Teaching contact hours could also include work placements. Nursing and teaching students spend long hours in the workplace. Engineering students often have a sandwich year in industry. For many part-time students, study is related to continued employment and they are receiving, in effect, additional contact hours with no direct input from the university. It is a complicated picture.

Yet despite this proliferation of study methods, Hepi showed last year that post-1992 universities have a strong record on small-group teaching - stronger than the Russell Group. At Wolverhampton, Gale says there is a concerted effort to run small-group sessions in addition to other modes of study, and a policy of providing full-time academic staff to support first-year students.

Pam Tatlow, chief executive of Million+, the umbrella group that represents 30 post-1992 universities, says that despite the introduction of new forms of communication between tutor and pupil, students are demanding small-group tuition.

"The feedback from students is that although they're very new-technology savvy, there is an extent to which they also want traditional forms of contact," Tatlow says. "They don't always want somebody at the end of an iPod. They want access." For many post-1992 universities, the personal contact of small-group tuition could mean the difference between a student from a widening-participation background reaching graduation day or dropping out. "If a higher degree of contact is more likely to achieve success for students, then that's very important."


In contrast, the Russell Group does less well on average when it comes to providing tutorial groups of no more than 15. "The diversity of the learning experience offered to students at Russell Group universities is not easily measured through contact teaching hours alone," says director-general Wendy Piatt. "The UK rightly operates an outcome-based model of higher education where qualifications are awarded based on achieving a certain standard or level of achievement. In such a system, measuring the number of hours studied is not a particularly effective indicator of the health of the UK higher education system."

"Different disciplines have evolved ways of teaching that are best suited to the subject material, the skills and knowledge of generations of students and the requirements of employers and the labour market. Subjects such as science and engineering rely on structured learning and practical, laboratory-based teaching and require more contact hours. Indeed, Russell Group institutions are providing significantly more contact hours than the sector average in these subjects," Piatt says.

"Students of other subjects such as arts and humanities courses require fewer contact hours in order to develop the skills of independent inquiry, original and creative thinking and rigorous analysis. Now, more than ever, employers want graduates who are entrepreneurial, good at problem-solving, able to work independently and within a team."
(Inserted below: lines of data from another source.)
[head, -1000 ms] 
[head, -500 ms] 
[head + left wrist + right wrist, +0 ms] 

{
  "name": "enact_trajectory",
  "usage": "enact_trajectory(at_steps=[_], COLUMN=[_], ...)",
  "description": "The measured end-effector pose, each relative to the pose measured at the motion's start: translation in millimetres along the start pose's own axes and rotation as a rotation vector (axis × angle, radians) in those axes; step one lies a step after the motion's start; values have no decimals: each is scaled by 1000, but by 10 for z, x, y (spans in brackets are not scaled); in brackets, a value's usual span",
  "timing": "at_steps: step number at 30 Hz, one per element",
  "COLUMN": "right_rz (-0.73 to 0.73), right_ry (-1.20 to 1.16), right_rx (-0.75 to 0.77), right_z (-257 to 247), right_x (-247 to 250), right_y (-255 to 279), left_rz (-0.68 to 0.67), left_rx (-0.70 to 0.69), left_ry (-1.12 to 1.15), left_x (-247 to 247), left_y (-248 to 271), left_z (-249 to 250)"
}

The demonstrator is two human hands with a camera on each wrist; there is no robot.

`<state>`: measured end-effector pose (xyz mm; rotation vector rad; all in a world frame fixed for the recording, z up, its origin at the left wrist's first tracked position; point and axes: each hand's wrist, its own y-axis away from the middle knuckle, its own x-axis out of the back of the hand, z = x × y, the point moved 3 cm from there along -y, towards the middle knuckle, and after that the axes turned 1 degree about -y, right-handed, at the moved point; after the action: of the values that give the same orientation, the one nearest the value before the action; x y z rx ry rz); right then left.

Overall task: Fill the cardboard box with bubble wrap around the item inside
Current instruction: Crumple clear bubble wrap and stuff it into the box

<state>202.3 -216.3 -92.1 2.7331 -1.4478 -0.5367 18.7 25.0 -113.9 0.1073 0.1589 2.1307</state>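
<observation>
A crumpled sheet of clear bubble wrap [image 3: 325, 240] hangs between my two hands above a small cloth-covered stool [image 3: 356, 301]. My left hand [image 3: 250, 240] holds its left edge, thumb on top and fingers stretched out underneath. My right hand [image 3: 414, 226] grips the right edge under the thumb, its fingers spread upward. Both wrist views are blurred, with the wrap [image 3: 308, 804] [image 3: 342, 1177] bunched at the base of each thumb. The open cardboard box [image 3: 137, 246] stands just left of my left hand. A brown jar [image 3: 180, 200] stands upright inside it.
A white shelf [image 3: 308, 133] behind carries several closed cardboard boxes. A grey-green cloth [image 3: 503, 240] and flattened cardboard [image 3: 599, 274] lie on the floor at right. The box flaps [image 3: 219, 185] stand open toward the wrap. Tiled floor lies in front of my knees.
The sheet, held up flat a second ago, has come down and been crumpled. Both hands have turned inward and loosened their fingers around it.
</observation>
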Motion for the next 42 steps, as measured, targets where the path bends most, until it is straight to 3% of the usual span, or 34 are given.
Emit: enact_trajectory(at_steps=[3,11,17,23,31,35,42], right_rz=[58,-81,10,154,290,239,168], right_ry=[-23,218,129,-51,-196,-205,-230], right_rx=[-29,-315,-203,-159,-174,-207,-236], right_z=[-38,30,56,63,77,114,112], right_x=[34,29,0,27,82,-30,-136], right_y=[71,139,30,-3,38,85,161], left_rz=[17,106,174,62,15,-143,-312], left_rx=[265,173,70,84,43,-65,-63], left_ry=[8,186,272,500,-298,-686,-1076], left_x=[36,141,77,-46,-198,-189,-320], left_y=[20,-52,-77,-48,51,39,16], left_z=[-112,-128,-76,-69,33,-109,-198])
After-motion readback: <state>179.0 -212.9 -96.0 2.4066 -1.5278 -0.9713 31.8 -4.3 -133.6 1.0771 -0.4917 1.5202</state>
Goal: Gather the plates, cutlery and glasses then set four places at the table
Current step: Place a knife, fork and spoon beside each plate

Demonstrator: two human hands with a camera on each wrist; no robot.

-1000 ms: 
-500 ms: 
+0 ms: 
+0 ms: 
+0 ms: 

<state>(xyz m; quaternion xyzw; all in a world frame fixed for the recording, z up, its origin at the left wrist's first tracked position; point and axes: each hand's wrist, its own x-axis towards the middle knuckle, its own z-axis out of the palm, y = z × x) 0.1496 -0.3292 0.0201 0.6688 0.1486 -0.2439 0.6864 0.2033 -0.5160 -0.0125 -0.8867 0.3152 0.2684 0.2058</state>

Students, meanwhile, are organising themselves to ensure that they get what they believe they deserve for their money. As Jack Gillis, student union education and welfare officer at Goldsmiths, University of London, explains: "I think that the cost of education has had a huge impact on the way students perceive their education. We have been forced into a situation where we have become consumers and, as a natural progression, are more aware of the quality of education we receive for our money. As with many universities, at Goldsmiths the quality of resources differs between departments. We have found that the distribution and structuring of tuition and contact hours is excellent in some departments but have campaigned about resources available to students in others."

Over the past two years, Gillis and the student union have focused a campaign on the resources available to art students. One of the big issues of the campaign was the number of hours of personal tuition received by students: the union felt that students received too little contact time. The department had made changes to provision because of the need to bring the department out of a deficit. Students understood the need to save money but felt that the changes had been instigated without sufficient consultation. After robust campaigning, the university launched a formal inquiry into its department of art.

"As a short-term solution, the university has allocated more visiting-tutor hours to third-year students for the final term," Gillis says. "Many students embraced the departmental review, and many others feel that further changes should still be made." But he warns that the reduction in contact hours represents a "worrying trend" in which "institutions are forced to make cuts to provision because of the lack of funding in the sector".

"In our case, the university has listened and taken steps to rectify the situation, but more significant changes need to be made to the sector as a whole. The way in which education is funded and paid for needs to be rethought. The more the Government relies on students to fund education, the more they will stand up and speak out against courses and resources that do not offer value for money," Gillis says.

In a statement, Goldsmiths claims that the university aims to create independent learners who have the skills to succeed and adapt in the world of work. But is there a clear distinction between encouraging independent study and neglect?

The issue of contact hours is problematic at other art colleges, too. At the University of the Arts London the minimum required tuition for a fine art student is one hour of one-on-one per term.

"It's partly the nature of design education," says Peter Watson, the institution's head of academic affairs. "The formal hours might look low, but students tend to go across to tutors when they're working on a project. That's less easy to define - it's not teaching as such but they're getting the advice and they're moving their projects on. We have a lot of part-time staff who are working artists. They get a lot of very good practitioners in."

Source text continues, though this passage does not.